The public gallery was packed with relatives of the victims and members of the ANC Women’s League, who were dressed in their traditional green and black. As the court heard details of the crimes, one woman burst into tears and could not be consoled.

She had to be escorted out of the court by her equally distressed relatives.

Officers from the Public Order Policing unit and the Tactical Response team were also at the court and kept guard at the entrances.

Police Minister Nathi Mthethwa arrived at court after the lunch adjournment and listened to the proceedings.

When Taki walked into the dock, he was taunted by the public, who sang songs about him including one which said: “Wathi uyabaqasha kanti uyababulala uTaki akafele ejele.” (You said you wanted to hire them but you wanted to kill them.)

Samke Mpanza, whose sisters Philisiwe, 21, and Nonjabulo Mpanza, 27, who were allegedly promised jobs by Taki but were later killed,said listening to the judgment was difficult. “It’s really sad to relive it all again because we have been trying to forget.

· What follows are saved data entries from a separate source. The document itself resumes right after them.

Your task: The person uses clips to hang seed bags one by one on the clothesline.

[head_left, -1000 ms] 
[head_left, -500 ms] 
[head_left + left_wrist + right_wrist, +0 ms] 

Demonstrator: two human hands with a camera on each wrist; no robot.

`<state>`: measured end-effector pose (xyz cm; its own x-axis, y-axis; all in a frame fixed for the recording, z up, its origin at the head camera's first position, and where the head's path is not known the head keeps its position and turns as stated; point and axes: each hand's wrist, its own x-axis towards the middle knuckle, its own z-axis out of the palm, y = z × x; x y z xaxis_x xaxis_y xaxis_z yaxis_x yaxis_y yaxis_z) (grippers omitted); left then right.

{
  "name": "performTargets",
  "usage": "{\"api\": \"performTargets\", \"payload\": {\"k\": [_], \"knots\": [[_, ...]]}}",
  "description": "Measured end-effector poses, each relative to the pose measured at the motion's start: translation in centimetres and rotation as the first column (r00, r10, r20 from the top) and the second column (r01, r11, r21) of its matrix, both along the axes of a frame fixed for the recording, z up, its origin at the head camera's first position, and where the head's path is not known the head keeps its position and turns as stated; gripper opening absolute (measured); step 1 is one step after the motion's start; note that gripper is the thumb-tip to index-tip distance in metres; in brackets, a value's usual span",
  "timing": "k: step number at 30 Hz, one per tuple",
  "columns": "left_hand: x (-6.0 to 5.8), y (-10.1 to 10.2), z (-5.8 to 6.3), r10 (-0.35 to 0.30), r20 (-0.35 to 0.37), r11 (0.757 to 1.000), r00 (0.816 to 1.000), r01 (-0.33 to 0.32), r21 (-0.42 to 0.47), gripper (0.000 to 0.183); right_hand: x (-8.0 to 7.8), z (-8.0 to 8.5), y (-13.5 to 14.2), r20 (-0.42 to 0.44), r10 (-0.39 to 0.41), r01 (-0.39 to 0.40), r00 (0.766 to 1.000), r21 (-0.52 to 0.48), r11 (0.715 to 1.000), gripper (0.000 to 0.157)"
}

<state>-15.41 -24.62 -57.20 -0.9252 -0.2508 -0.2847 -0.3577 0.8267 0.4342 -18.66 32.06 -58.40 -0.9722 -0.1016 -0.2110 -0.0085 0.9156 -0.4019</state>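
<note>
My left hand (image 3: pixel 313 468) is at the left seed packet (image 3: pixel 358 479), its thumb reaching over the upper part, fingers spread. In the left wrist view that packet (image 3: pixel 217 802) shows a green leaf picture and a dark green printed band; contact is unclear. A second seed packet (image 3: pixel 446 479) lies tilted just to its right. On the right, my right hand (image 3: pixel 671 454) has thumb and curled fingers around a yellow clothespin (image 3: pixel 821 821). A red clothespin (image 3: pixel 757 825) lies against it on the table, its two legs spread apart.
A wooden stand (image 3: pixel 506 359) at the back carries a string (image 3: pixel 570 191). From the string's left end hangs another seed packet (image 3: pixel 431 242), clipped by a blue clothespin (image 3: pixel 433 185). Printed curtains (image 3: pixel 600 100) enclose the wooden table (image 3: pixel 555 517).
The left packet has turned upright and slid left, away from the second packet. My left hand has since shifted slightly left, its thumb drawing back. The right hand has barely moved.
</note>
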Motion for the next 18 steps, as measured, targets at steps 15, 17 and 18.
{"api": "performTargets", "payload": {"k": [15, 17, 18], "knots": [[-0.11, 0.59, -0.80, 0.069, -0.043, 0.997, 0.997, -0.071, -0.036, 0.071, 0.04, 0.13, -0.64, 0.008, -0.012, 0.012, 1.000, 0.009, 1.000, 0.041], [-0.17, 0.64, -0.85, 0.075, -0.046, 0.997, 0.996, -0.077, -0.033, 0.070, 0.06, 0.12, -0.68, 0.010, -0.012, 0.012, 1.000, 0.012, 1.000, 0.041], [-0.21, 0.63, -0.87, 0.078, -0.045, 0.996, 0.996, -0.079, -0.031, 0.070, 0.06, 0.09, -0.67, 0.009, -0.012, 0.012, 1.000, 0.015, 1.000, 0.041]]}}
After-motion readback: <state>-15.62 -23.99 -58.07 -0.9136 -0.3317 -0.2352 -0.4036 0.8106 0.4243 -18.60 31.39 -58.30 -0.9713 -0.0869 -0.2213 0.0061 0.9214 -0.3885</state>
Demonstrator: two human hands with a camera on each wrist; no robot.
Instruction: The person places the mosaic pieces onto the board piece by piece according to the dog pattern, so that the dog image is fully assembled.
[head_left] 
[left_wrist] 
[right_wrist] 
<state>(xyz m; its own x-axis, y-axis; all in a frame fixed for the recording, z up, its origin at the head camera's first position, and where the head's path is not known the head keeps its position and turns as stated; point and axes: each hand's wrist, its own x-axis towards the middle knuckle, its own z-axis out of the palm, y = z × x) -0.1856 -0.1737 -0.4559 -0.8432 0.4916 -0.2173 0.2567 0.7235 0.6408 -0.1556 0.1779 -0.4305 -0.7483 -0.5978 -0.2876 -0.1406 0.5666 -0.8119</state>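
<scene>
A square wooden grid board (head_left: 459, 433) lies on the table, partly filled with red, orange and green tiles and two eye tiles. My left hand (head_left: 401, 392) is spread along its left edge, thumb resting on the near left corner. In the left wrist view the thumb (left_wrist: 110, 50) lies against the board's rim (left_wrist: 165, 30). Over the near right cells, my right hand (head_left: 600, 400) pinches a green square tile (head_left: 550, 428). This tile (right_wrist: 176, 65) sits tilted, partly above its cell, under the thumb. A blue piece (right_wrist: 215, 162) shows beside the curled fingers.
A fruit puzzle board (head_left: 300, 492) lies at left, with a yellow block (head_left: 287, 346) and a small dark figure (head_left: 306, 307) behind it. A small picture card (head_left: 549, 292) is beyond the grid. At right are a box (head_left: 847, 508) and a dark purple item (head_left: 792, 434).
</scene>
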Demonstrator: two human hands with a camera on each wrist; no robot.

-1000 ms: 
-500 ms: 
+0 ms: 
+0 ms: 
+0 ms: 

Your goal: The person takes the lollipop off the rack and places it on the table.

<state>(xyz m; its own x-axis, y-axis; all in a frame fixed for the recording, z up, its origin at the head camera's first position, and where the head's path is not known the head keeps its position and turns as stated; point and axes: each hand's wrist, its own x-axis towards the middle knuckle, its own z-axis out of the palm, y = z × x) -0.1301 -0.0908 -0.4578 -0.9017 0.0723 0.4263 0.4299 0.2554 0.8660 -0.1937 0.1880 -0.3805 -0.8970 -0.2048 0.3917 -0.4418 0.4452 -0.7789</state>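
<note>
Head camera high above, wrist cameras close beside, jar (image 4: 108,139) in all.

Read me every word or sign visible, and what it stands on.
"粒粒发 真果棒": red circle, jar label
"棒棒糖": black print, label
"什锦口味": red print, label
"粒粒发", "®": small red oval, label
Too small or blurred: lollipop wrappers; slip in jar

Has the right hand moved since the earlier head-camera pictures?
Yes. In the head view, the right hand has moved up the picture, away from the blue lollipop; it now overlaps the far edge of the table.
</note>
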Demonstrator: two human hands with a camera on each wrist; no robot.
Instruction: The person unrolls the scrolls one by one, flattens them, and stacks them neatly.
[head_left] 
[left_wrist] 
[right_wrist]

Whatever happens to him (Taki) will not help us.

“It’s also very hard to see my sisters’ kids growing up without their mothers as they will wonder what happened to them,” she said.

Thandokuhle Ngcobo, the aunt of another victim, Nombali Ngcobo, broke down and cried during yesterday’s proceedings,

Outside court, Ngcobo battled to describe how she was feeling.

“Today is not a good day at all because even if he goes to jail my niece will not wake from the dead,” she said as she tried to hold back her tears.